Summer Safety Tips for Dogs
Summer is a terrific time to be a dog owner. It’s the perfect time to run, swim and play with your dog in amazing weather.
However, summer also brings unique risks to your dog’s health that you should keep in mind throughout the season. That’s why the Hartz team compiled a list of safety tips for dogs on how you and your furry friends can have safe fun in the sun!
Basic Safety Tips
- Prevent dehydration by providing your dog with easy access to fresh and cool water both indoors and outdoors. Keep the water in shady areas outside to prevent it from warming up or evaporating, and try adding ice cubes and frozen chicken or beef broth to encourage your dog to take in more fluids. It also helps to carry a portable dog water bottle at all times because a hydrated pup is a happy pup!
- Use sunscreen on his nose and ears. Like people, dogs can burn in the sun and also need sunscreen to protect their skin. Dogs naturally have some protection from their fur, but that doesn’t mean they are fully protected from the sun’s dangerous rays. To prevent painful sunburns on your outdoor-loving furry companions, apply a waterproof sunscreen to cover the tips of your dog’s ears and nose, the skin around his mouth, belly area, and back. And remember that light-colored dogs are particularly susceptible to sunburn so it’s important to keep an extra close eye on them during these hot summer days.
- Limit your dog’s exposure to mid-day sun. Morning and evening temperatures are appreciably cooler and are less likely to cause your dog physical stress.
- Never leave your dog unattended in a parked car even if the windows are left partially open. Internal temperatures on a sunny day can quickly skyrocket to 140° plus.
- If you are traveling with your dog, write down the name and number of a local veterinarian so you know who to call in the event of an emergency.
- Make sure your pup is fitted with a collar and dog ID tag in case he gets lost. Planning a trip this summer? Pack your dog’s bag with essentials before you hit the road to make the trip as smooth as possible and prevent your dog from becoming lost in unfamiliar surroundings. Always have someone watching your dog if they’re off their leash. Make sure they are fitted with a collar and dog ID tag in case they get lost so your dog can return safely back into your loving arms if you get separated.
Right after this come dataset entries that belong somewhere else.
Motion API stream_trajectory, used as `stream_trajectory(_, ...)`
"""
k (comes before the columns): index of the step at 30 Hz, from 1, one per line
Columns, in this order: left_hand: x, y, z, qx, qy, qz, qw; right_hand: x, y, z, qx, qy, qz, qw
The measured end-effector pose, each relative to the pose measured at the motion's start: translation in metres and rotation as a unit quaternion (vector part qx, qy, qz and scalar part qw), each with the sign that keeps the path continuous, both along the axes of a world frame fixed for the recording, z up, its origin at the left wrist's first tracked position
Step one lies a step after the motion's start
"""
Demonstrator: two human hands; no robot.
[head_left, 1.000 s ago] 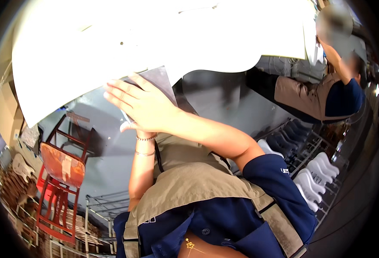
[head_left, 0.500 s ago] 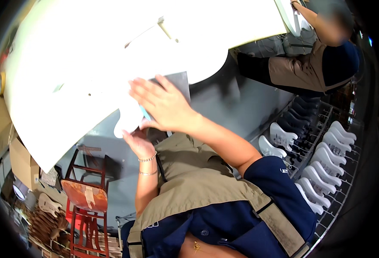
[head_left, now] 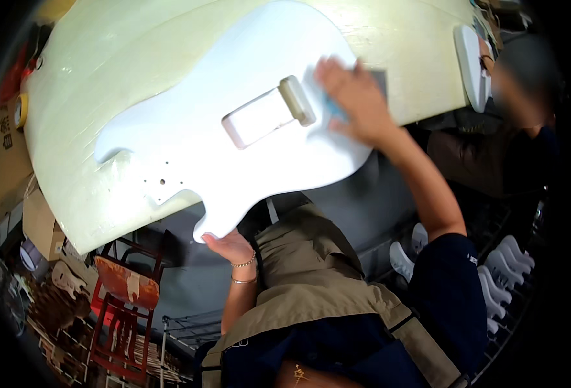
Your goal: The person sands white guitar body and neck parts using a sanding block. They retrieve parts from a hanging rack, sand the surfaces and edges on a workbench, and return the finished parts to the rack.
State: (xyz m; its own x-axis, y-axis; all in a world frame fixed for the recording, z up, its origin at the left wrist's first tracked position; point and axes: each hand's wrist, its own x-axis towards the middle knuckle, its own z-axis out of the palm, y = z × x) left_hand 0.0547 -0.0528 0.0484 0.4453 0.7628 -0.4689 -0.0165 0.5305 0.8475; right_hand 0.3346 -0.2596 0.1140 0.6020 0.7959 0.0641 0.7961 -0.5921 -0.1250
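A white electric guitar body (head_left: 195,116) lies over the edge of the pale table, its rectangular cavity facing up. My left hand (head_left: 230,247) grips the tip of its near horn, thumb on top and fingers underneath. On the body's right end, beyond the cavity, rests my right hand (head_left: 353,100), smeared by motion, its fingers laid out over the surface. A dark grey sheet (head_left: 380,80), which looks like sandpaper, sticks out past that hand. Something light blue (head_left: 334,108) shows beneath the palm; its shape is mostly hidden.
Beyond the table's (head_left: 421,77) right edge, a co-worker handles another white body (head_left: 472,68). White guitar bodies (head_left: 506,265) hang on a rack at lower right. A worn reddish chair (head_left: 127,282) and a cardboard box (head_left: 43,223) stand at lower left.
My right hand has slid from near the horn to the body's far right end, taking the grey sheet along. My left hand keeps its place at the horn. Glare on the table has dimmed.
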Motion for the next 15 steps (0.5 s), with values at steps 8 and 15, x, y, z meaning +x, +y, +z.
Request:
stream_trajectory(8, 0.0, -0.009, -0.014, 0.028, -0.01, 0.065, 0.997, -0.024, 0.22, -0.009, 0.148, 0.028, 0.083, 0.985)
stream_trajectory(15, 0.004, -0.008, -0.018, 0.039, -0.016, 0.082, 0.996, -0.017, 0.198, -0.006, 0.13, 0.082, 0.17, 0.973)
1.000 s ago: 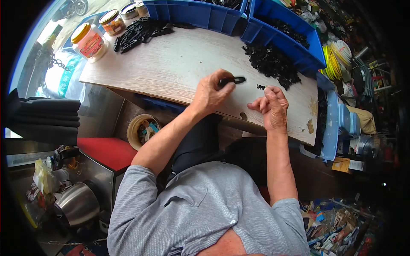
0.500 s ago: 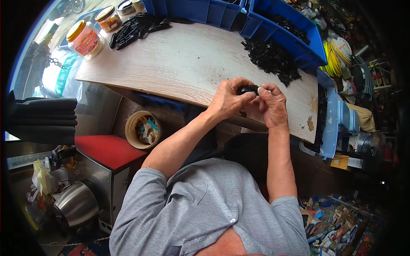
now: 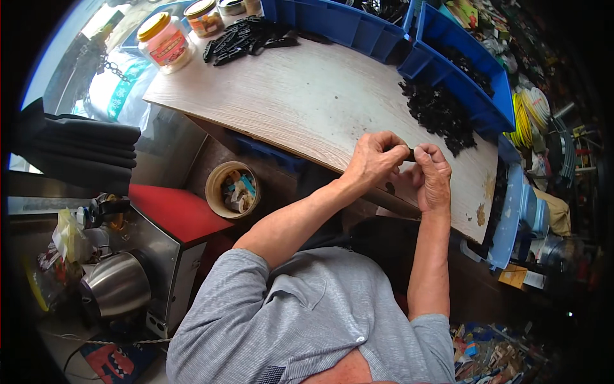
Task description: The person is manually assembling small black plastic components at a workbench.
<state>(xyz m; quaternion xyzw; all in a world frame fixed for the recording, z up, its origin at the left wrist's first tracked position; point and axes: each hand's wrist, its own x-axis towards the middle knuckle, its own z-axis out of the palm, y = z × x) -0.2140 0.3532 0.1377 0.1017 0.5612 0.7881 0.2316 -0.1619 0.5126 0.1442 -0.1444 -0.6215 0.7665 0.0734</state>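
Observation:
Over the table's near edge, my left hand [image 3: 376, 155] and my right hand [image 3: 433, 176] meet with fingers pinched together. A small black piece [image 3: 411, 154] shows between their fingertips, gripped from both sides. Most of it is covered by fingers, so its exact kind cannot be made out. Beyond my hands lies a heap of small black parts [image 3: 438, 118] against a blue bin. Farther left on the table is a pile of long, glossy black pieces [image 3: 249, 40].
Blue plastic bins [image 3: 345, 25] line the far side of the pale wooden table [image 3: 288, 89]. A yellow-lidded jar [image 3: 167, 45] stands at its left end. Below are a waste bucket [image 3: 216, 203], a red-topped cabinet [image 3: 173, 208] and a steel kettle [image 3: 118, 285]. Clutter lies at the right.
The view has swung, so the whole scene sits farther right. The black piece shows less now, with my left fingers closed over more of it. Both hands still hold it.

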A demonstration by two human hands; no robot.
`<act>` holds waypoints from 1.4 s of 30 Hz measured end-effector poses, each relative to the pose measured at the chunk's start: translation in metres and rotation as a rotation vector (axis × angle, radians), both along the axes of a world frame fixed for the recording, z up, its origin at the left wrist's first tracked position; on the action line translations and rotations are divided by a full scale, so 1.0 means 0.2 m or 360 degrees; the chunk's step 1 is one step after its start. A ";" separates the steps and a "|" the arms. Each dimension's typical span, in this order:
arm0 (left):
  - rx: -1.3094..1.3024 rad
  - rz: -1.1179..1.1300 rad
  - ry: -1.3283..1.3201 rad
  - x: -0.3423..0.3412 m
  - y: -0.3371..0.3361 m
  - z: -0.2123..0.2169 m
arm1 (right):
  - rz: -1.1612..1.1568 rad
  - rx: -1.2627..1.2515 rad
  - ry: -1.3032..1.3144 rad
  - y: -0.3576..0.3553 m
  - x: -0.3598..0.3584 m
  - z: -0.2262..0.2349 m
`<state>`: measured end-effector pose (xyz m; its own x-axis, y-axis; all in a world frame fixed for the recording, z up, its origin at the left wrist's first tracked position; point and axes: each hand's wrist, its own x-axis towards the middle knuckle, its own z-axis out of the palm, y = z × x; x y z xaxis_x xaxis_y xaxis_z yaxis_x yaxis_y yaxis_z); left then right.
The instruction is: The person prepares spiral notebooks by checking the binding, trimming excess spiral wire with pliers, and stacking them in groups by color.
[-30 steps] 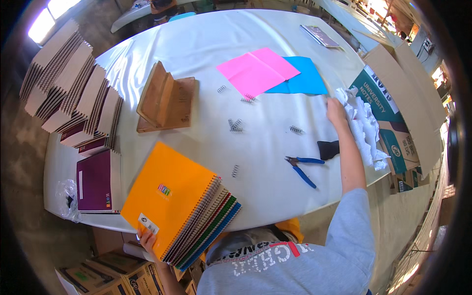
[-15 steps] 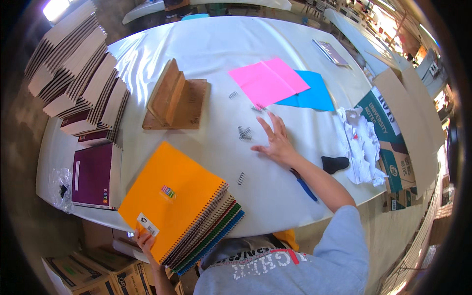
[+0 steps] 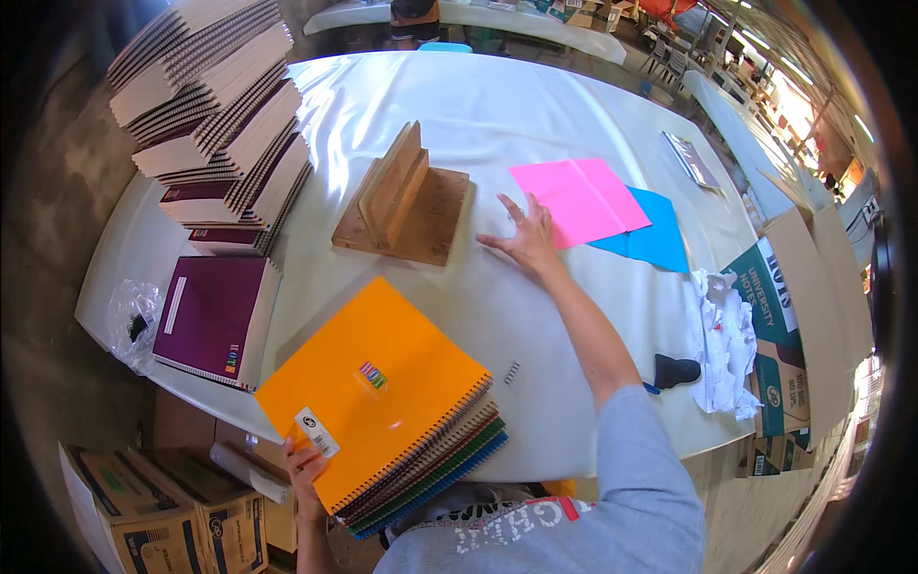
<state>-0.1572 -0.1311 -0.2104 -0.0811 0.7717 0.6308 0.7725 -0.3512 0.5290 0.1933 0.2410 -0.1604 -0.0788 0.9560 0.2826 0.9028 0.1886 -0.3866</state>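
My left hand (image 3: 304,469) grips the lower left corner of a stack of spiral notebooks (image 3: 382,387), its thumb on the top cover beside a white label. The top notebook is orange; dark red, green and blue ones lie under it. The coils face right and toward me. My right hand (image 3: 524,236) reaches over the table with fingers spread, between a wooden stand (image 3: 430,215) and a pink sheet (image 3: 583,201). A short loose metal coil (image 3: 513,372) lies right of the notebooks. Whether other coils lie under my right hand and forearm is hidden.
Tall piles of spiral notebooks (image 3: 215,124) and a purple notebook (image 3: 215,311) stand at left, beside a clear plastic bag (image 3: 134,320). To the right are a blue sheet (image 3: 655,230), crumpled white paper (image 3: 724,335), a black object (image 3: 676,370) and an open carton (image 3: 813,287).
My right hand has moved left and farther away over the table, where several loose coils were visible. The view has shifted. My left hand stays on the notebooks.
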 end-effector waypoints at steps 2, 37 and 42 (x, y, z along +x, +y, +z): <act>-0.0012 -0.0042 -0.0005 0.00 0.00 0.01 | 0.0209 0.0038 0.0030 0.07 0.02 -0.05; 0.0223 -0.0133 -0.0125 0.22 0.15 -0.02 | -0.0048 0.0299 0.0902 -1.00 0.29 -0.11; 0.0229 -0.0164 -0.0097 0.23 0.15 -0.03 | -0.0328 0.0113 0.1449 -0.96 0.39 0.03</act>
<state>-0.1102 -0.1009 -0.2165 -0.0479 0.6800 0.7317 0.6965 -0.5023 0.5124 0.2719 0.0487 -0.1537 0.3710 0.9045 0.2105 0.2763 0.1089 -0.9549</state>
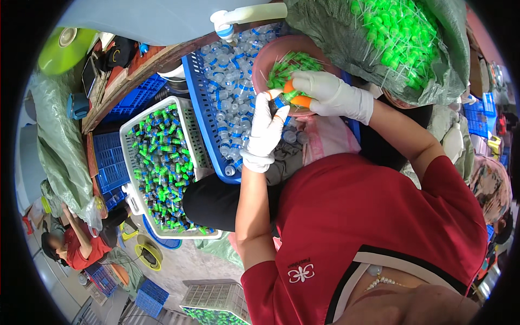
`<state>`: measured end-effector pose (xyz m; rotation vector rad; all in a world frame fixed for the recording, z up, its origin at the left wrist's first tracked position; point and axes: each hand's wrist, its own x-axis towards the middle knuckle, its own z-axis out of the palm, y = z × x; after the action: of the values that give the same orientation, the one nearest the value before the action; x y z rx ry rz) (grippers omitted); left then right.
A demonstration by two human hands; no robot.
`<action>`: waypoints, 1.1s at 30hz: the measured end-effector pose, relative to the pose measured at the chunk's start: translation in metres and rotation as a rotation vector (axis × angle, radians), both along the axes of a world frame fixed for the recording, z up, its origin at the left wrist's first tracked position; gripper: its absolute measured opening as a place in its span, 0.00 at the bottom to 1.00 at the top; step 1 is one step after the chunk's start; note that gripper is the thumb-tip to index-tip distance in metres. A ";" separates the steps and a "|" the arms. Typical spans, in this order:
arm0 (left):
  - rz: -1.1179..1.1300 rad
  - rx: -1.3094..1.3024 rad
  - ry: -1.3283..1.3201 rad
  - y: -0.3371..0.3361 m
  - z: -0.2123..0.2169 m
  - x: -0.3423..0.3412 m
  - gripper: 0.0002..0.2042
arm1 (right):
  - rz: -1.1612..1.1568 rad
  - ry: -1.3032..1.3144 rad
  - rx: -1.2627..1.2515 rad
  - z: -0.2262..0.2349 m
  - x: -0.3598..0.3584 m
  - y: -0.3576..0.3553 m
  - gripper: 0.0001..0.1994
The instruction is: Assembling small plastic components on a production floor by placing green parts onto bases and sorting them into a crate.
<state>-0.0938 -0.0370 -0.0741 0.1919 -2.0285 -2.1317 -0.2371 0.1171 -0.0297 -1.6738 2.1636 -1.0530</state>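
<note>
In front of me, above the near rim of a pink bowl (262, 50), my two white-gloved hands meet. My left hand (262, 132) is closed round a small dark bottle (280, 101) with a blue band. Orange-covered fingertips of my right hand (330, 96) pinch a bright green cap (292, 94) at the bottle's top. Green caps with thin pale stems (290, 67) lie in the bowl just beyond the hands. Left of the bowl, a blue basket (196, 103) holds many clear small bottles (225, 103) with blue bands.
A white basket (189, 122) at left is full of dark bottles (160, 162) with green caps. Far right, a grey-green sack (325, 30) bears a heap of green stemmed caps (401, 40). A white pipe (257, 13) overhangs the blue basket. Another person (86, 244) sits at lower left.
</note>
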 end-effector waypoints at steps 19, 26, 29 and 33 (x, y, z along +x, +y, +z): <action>1.131 -1.565 -0.233 -0.111 -0.001 0.064 0.18 | -0.362 -0.044 0.323 -0.081 -0.049 -0.015 0.16; 0.659 -1.124 -0.067 -0.088 -0.083 -0.004 0.10 | -0.134 0.173 0.326 -0.120 -0.030 -0.040 0.10; 0.680 -1.037 -0.218 -0.081 -0.106 -0.035 0.12 | -0.142 0.175 0.423 -0.111 -0.023 -0.037 0.12; 0.411 -1.223 -0.532 -0.080 -0.121 -0.052 0.16 | -0.088 0.159 0.317 -0.092 -0.022 -0.025 0.18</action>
<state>-0.1455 -0.1171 -0.1955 0.9025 -2.8168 -0.3940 -0.2589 0.0917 -0.1220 -1.5730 2.3714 -0.5711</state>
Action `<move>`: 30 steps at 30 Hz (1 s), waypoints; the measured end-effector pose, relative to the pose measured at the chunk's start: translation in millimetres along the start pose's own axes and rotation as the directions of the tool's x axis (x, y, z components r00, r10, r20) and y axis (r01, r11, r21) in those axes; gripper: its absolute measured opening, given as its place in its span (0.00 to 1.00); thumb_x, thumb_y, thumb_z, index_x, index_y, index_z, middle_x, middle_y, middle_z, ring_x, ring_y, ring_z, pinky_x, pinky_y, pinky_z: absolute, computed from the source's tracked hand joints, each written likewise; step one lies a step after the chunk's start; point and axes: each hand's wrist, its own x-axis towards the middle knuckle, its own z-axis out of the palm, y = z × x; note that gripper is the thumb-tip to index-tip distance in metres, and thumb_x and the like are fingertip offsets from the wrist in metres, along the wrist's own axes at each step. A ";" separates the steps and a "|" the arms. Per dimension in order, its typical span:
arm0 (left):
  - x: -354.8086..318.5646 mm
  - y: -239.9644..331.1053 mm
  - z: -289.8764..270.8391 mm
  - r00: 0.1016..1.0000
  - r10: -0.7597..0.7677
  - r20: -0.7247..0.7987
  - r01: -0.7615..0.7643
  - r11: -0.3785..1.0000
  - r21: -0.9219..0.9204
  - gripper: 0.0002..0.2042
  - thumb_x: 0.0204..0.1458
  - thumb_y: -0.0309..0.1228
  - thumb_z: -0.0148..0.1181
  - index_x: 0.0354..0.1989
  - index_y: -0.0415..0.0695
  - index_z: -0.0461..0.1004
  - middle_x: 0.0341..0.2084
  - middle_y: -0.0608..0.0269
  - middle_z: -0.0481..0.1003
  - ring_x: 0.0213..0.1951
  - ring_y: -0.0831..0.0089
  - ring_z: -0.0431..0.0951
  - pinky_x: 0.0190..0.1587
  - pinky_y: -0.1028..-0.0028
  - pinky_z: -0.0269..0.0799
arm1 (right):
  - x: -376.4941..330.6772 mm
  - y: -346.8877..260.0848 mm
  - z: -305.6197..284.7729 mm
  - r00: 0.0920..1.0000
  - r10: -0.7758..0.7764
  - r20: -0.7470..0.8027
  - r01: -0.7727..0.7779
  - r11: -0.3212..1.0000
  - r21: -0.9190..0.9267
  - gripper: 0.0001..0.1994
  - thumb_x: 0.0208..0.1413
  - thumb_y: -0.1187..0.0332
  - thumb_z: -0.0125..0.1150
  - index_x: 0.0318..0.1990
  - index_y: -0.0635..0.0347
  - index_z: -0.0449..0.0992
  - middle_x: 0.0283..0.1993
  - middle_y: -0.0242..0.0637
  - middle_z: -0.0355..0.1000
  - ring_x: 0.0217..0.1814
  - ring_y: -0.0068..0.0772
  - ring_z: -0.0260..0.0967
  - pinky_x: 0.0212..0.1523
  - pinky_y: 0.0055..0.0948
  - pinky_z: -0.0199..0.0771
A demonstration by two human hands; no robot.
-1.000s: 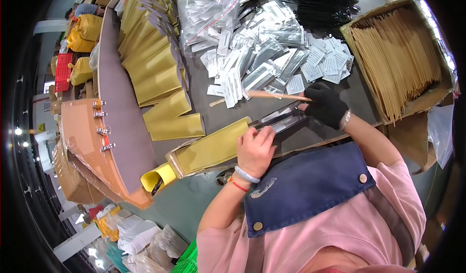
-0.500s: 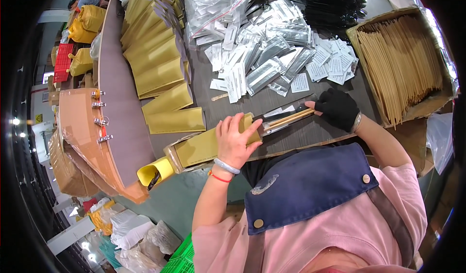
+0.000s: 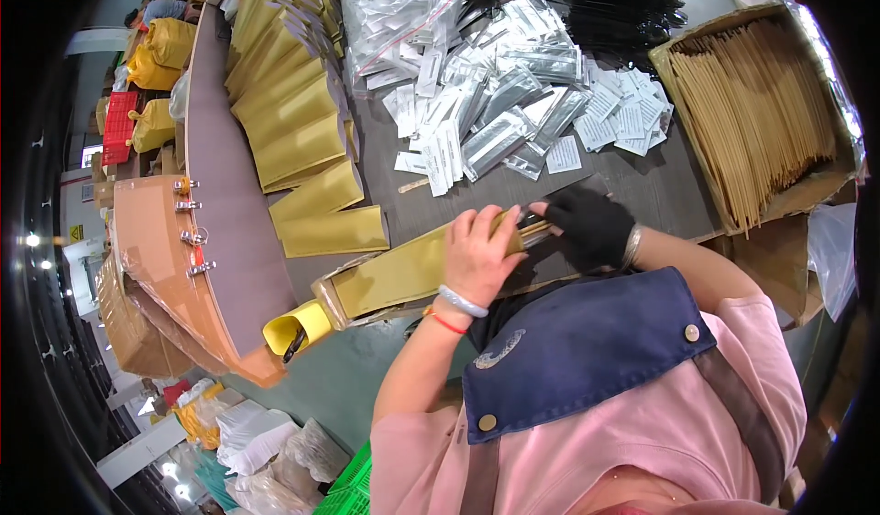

- If you are flying with your dog, try and book an off-peak flight when delays are less likely and you will be able to pick him up quickly upon arrival.
- Spend some time with him in water so that you can gauge his swimming ability.
- Consider a life preserver for your dog if you’re going to be on a boat, even if he knows how to swim. If he hits his head while getting knocked off a boat, the life preserver could save his life.
- Avoid parks and lawns that have been recently sprayed or fertilized. Allow the chemicals time to soak into the turf before allowing your dog access.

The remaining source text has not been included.